## [What is needed]
Skip every image and restate the data word for word.
** Opening Data provided block **
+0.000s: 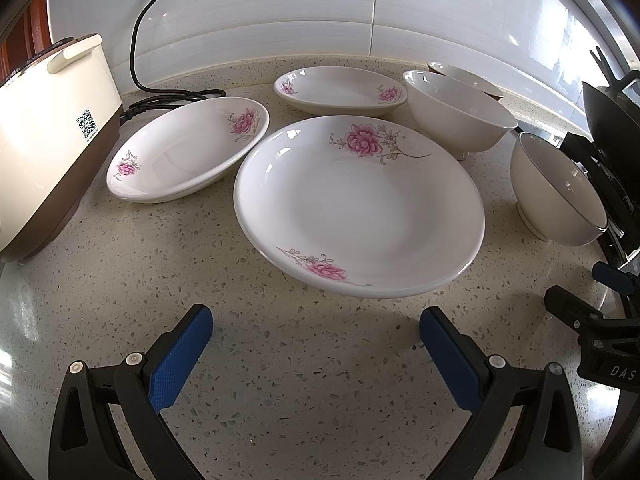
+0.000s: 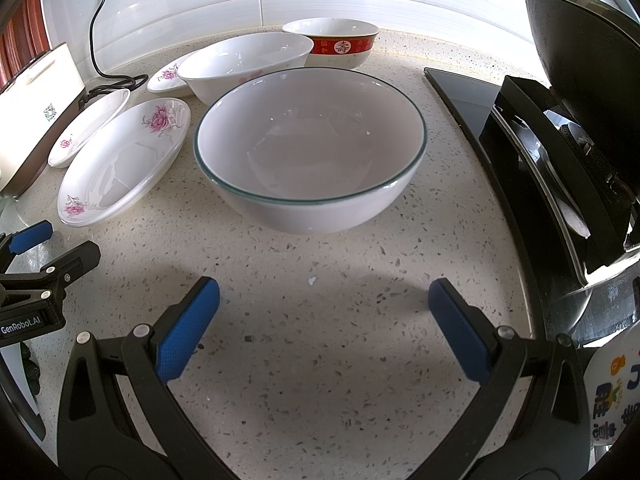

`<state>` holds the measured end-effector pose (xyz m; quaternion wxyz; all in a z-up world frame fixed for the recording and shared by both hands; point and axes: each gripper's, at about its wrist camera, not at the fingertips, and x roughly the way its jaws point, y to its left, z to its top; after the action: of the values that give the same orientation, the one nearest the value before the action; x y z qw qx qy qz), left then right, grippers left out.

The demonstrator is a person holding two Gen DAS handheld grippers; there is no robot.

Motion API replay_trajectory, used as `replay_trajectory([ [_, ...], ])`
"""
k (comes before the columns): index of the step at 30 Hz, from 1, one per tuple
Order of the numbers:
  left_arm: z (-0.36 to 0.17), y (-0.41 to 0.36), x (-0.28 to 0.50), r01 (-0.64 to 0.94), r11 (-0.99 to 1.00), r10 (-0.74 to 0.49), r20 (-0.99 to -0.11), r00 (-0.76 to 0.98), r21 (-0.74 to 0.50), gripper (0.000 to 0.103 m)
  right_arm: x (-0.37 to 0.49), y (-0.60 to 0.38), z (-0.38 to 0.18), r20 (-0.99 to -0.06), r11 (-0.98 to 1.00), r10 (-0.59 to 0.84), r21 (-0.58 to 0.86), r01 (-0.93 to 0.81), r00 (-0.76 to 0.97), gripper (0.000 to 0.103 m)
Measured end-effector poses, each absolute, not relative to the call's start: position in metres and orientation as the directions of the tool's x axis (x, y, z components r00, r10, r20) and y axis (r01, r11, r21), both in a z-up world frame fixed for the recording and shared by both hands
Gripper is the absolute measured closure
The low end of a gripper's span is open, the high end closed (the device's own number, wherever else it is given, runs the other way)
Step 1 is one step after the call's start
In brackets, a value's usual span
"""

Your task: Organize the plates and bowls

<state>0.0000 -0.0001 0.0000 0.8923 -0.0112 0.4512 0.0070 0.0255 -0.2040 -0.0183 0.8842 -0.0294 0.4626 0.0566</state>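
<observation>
Right now we take the green-rimmed bowl [image 2: 311, 148] as our landmark, since it is the biggest piece and lies straight ahead of the right gripper [image 2: 324, 322], upright on the speckled countertop [image 2: 320, 380]. That gripper's blue pads are spread wide with nothing between them, and bare counter separates them from the bowl's near wall. We judge the right hand the nearer one for this bowl; being round it has no long axis, so the near rim is the natural place to bite.

Left of the bowl sits the large flowered plate [image 1: 360, 208], dead ahead of the left gripper [image 1: 316, 350], which also gapes empty. Further left of the bowl lies a second flowered plate [image 1: 188, 148], tilted, its far edge seemingly propped on a black power cord [image 1: 176, 98]. Behind the bowl stand a plain white bowl [image 2: 246, 66], a third, smaller flowered plate [image 1: 340, 90] and a red-banded bowl [image 2: 332, 44] near the tiled wall.

Right of the bowl the stove edge [image 2: 480, 120] runs close, so room is tight there; toward us the counter is open for lifting and stacking.
</observation>
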Motion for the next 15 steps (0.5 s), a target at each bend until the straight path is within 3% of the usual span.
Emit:
replay_trajectory([
  [15, 0.0, -0.0001, 0.0, -0.023, 1.0, 0.002, -0.805, 0.593, -0.014, 0.0, 0.0253, -0.2041, -0.0183, -0.821, 0.992, 0.073, 0.0, -0.127, 0.566, 0.0],
])
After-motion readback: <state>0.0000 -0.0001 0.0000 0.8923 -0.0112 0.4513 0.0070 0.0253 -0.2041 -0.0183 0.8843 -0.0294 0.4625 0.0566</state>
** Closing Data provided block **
## [Response box]
+0.000s: 
+0.000s: 

`<state>` holds the measured end-effector pose (xyz m; quaternion wxyz; all in a z-up world frame fixed for the recording and shared by both hands; point and axes: each gripper's, at about its wrist camera, not at the fingertips, and x roughly the way its jaws point, y to its left, z to its top; after the action: of the values that give the same orientation, the one nearest the value before the action; x y z qw qx qy qz), left then right, grippers left out.

The demonstrator is a person holding two Gen DAS handheld grippers; there is no robot.

Motion API replay_trajectory, used as `replay_trajectory([ [_, ...], ])`
"""
k (comes before the columns): index of the step at 30 Hz, from 1, one per tuple
Order of the numbers:
  left_arm: z (-0.36 to 0.17), y (-0.41 to 0.36), x (-0.28 to 0.50), r01 (-0.64 to 0.94), r11 (-0.99 to 1.00), r10 (-0.74 to 0.49), r20 (-0.99 to -0.11), r00 (-0.76 to 0.98), r21 (-0.74 to 0.50), gripper (0.000 to 0.103 m)
  right_arm: x (-0.37 to 0.49), y (-0.60 to 0.38), z (-0.38 to 0.18), r20 (-0.99 to -0.06), r11 (-0.98 to 1.00), r10 (-0.59 to 0.84), r21 (-0.58 to 0.86), r01 (-0.93 to 0.81), r00 (-0.76 to 0.97), gripper (0.000 to 0.103 m)
Measured end-effector poses, each absolute, not relative to the call's start: position in metres and orientation as the directions of the tool's x axis (x, y, z components r00, r10, r20) and y axis (r01, r11, r21), both in a z-up world frame fixed for the recording and shared by both hands
Gripper is the absolute measured closure
The low end of a gripper's span is open, the high end closed (the device's own number, wherever else it is given, runs the other way)
Step 1 is one step after the call's start
In brackets, a value's usual span
"""

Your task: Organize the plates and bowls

<state>0.0000 -0.0001 0.0000 0.8923 -0.0112 0.4512 0.0070 0.0255 -0.2040 -0.0183 0.8842 -0.0294 0.4626 0.0566</state>
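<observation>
Right now we take the green-rimmed bowl [image 2: 311, 148] as our landmark, since it is the biggest piece and lies straight ahead of the right gripper [image 2: 324, 322], upright on the speckled countertop [image 2: 320, 380]. That gripper's blue pads are spread wide with nothing between them, and bare counter separates them from the bowl's near wall. We judge the right hand the nearer one for this bowl; being round it has no long axis, so the near rim is the natural place to bite.

Left of the bowl sits the large flowered plate [image 1: 360, 208], dead ahead of the left gripper [image 1: 316, 350], which also gapes empty. Further left of the bowl lies a second flowered plate [image 1: 188, 148], tilted, its far edge seemingly propped on a black power cord [image 1: 176, 98]. Behind the bowl stand a plain white bowl [image 2: 246, 66], a third, smaller flowered plate [image 1: 340, 90] and a red-banded bowl [image 2: 332, 44] near the tiled wall.

Right of the bowl the stove edge [image 2: 480, 120] runs close, so room is tight there; toward us the counter is open for lifting and stacking.
</observation>
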Motion for the next 15 steps (0.5 s), a target at each bend until the straight path is within 3% of the usual span.
Emit:
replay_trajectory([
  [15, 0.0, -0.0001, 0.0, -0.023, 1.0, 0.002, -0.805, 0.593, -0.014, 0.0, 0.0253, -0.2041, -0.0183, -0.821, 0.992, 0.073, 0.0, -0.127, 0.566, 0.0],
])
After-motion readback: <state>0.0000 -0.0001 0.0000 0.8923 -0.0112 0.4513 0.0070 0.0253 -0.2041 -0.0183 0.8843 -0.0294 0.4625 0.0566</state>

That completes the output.